It would come as Russia's annual celebration of Victory (in Europe) Day on May 9 -- marking the Nazi capitulation to the USSR in 1945 -- has been growing in pomp, size and publicity. Moscow sees its role in what it calls the Great Patriotic War as one of the crowning achievements of Soviet rule. Preparations for May 9 celebrations go on for weeks: posters and flags go up around the country and ribbons are affixed to every second car antennae. Two years ago, the Kremlin revived the Soviet-era practice of rolling missiles and tanks across Red Square during the main parade. This year's decision to include images of dictator Josef Stalin on reproductions of Soviet-era posters around Moscow generated fresh controversy until it was recently rescinded.
Although many veterans and historians say Stalin's terror, especially his devastating purges of the military leadership, crippled the Soviet war machine, today the generalissimo's reputation of a persevering supreme commander is widely raised to argue that the man responsible for millions of deaths was actually an "effective manager."

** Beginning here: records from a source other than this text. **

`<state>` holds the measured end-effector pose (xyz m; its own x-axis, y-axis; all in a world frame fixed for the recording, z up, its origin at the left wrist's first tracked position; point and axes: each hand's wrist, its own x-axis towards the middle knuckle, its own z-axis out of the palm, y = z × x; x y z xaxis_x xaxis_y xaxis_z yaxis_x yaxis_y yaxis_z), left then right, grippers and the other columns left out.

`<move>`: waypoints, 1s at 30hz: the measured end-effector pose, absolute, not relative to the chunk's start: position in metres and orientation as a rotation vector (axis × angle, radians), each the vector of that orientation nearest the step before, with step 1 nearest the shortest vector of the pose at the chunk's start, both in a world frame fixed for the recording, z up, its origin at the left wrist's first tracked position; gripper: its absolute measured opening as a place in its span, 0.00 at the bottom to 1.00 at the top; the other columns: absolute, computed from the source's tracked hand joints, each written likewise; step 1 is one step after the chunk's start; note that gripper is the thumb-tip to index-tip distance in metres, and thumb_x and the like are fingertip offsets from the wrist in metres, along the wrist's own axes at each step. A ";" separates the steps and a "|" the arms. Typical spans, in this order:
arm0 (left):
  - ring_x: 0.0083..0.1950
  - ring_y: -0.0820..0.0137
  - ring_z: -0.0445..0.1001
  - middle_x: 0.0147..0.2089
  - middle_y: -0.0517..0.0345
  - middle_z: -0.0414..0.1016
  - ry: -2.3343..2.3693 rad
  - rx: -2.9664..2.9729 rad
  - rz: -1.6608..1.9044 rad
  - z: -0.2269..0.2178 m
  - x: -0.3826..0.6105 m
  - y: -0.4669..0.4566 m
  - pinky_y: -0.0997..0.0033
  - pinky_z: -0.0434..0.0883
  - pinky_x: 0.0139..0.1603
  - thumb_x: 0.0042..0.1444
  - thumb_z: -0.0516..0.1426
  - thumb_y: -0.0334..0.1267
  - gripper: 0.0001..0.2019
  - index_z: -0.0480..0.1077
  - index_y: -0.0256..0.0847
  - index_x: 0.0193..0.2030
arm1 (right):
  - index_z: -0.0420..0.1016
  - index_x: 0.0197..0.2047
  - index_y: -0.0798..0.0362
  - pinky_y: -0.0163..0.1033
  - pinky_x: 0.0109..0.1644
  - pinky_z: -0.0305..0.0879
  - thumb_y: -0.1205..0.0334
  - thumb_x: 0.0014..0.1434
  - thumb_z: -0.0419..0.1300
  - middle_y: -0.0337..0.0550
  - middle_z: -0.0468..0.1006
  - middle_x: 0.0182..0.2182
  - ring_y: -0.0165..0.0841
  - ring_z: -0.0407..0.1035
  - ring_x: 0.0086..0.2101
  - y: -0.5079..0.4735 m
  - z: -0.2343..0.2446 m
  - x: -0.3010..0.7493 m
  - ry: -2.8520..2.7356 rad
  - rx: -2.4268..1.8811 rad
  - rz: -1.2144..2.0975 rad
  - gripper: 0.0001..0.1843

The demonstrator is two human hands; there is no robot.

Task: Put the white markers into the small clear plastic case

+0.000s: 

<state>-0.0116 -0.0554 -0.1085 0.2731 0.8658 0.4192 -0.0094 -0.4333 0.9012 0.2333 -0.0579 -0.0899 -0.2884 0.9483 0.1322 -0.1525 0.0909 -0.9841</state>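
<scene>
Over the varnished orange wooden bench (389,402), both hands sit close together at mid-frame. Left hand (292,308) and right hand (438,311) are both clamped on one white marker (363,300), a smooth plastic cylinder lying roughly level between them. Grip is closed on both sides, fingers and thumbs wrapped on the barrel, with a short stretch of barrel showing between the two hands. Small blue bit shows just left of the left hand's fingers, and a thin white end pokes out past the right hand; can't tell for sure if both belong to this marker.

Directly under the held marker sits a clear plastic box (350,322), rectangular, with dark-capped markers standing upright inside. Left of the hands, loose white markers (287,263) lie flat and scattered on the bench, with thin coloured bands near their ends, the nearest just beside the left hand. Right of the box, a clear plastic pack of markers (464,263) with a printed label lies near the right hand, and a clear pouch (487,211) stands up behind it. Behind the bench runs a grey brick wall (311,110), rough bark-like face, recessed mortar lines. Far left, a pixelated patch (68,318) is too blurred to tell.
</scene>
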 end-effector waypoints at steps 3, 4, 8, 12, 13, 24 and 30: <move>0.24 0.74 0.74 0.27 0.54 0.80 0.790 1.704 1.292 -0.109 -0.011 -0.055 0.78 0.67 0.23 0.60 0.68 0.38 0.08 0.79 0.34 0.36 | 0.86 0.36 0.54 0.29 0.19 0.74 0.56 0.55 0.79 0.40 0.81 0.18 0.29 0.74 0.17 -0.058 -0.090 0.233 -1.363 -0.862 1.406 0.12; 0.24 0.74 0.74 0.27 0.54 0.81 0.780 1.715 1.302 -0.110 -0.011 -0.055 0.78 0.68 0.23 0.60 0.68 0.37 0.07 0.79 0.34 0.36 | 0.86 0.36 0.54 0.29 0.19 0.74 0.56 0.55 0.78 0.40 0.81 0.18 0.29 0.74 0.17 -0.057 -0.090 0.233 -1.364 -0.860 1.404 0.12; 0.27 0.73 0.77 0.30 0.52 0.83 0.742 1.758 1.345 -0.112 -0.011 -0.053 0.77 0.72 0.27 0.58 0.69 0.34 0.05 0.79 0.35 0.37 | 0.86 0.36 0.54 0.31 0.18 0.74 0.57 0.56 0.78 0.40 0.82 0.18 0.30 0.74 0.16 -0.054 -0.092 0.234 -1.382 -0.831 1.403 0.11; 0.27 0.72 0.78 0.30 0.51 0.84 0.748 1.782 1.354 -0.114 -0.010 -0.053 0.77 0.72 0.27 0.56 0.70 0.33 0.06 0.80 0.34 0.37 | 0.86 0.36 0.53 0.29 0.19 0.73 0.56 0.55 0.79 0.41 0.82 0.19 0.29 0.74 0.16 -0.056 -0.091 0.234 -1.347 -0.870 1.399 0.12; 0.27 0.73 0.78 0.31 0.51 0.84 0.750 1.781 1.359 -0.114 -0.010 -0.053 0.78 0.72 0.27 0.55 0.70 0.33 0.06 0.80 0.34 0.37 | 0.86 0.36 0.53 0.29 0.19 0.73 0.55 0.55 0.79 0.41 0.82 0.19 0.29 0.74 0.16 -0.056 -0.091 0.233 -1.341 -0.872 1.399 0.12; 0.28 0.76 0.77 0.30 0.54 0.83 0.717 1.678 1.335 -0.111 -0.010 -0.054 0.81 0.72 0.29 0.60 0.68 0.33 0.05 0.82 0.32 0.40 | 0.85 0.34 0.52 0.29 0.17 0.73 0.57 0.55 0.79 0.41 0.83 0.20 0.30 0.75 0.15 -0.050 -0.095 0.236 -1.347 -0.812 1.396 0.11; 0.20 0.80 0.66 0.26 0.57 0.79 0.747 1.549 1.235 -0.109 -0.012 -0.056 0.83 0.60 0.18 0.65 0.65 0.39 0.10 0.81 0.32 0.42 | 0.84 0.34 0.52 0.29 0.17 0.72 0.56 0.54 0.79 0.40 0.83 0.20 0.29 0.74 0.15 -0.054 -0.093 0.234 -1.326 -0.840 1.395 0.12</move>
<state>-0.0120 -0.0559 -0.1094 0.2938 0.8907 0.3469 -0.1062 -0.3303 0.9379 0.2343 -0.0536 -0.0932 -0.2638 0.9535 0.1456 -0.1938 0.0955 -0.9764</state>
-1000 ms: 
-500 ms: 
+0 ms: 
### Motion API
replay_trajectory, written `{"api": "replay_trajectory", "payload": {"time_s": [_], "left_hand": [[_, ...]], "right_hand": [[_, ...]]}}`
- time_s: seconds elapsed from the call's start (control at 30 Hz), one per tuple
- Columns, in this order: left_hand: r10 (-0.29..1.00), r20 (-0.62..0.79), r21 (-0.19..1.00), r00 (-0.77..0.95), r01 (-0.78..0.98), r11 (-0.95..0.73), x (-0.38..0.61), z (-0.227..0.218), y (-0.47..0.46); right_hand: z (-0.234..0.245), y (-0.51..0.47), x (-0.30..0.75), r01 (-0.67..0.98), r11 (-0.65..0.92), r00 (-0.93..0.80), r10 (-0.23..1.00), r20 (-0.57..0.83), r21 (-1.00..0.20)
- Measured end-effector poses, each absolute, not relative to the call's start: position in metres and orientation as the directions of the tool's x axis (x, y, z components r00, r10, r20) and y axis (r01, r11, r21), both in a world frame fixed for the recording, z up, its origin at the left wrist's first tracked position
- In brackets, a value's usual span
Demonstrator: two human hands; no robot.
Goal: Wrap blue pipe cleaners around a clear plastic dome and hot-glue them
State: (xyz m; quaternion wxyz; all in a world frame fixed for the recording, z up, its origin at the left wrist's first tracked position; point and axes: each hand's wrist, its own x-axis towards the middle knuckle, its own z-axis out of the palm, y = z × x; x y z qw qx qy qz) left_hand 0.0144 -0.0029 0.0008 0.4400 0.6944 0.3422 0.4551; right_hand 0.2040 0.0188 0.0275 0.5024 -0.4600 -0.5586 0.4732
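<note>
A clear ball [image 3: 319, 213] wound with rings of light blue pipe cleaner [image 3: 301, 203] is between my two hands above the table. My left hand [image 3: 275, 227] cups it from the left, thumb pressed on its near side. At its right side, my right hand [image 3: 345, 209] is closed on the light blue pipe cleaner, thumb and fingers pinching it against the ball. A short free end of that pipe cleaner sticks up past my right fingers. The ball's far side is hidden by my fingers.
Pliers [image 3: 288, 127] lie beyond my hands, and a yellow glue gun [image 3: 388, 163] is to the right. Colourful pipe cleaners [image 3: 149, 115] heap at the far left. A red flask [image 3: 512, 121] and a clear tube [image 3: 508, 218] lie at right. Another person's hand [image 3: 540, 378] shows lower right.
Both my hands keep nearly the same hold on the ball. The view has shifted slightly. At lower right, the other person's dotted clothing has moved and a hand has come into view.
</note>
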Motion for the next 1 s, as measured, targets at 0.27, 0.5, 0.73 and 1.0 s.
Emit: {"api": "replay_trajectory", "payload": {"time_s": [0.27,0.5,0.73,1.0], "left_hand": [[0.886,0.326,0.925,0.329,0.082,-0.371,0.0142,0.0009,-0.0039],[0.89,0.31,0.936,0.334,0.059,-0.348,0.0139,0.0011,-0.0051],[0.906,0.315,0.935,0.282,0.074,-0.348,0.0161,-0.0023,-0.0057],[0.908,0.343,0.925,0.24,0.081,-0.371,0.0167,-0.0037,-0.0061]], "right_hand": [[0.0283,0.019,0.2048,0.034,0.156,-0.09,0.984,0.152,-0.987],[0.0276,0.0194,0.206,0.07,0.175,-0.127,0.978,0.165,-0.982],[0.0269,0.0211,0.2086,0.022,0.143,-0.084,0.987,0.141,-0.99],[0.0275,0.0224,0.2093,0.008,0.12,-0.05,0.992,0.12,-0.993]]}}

There can be no argument Stalin was effective at expanding Moscow's control over foreign territory. During the war, Stalin promised Winston Churchill and Franklin Roosevelt the USSR would enter the campaign against Japan after Hitler's defeat. Under pressure from his allies at the Yalta Conference in February 1945, he specified Soviet forces would begin fighting within three months of the victory in Europe. Germany surrendered on May 8; Stalin's invasion of Manchuria began precisely three months later on August 9.
It was the same day the United States dropped an atomic bomb on Nagasaki. Hiroshima had already been bombed on August 6. Japan surrendered to the Allied forces less than a month later on September 2. In that time, the Red Army invaded the Japanese-controlled southern part of Sakhalin Island and took over four Kuril Islands -- called Northern Territories by Japan, which still claims sovereignty in a bitter dispute that's prevented Moscow and Tokyo from signing a formal treaty ending hostilities to this day.
Now "Nezavisimaya gazeta" reports that lawmakers from Sakhalin, with apparent support from the Kremlin, have persevered in initiating legislation to mark September 2 or 3 as the day commemorating the end of the war. It's widely expected to pass parliament and be signed into law.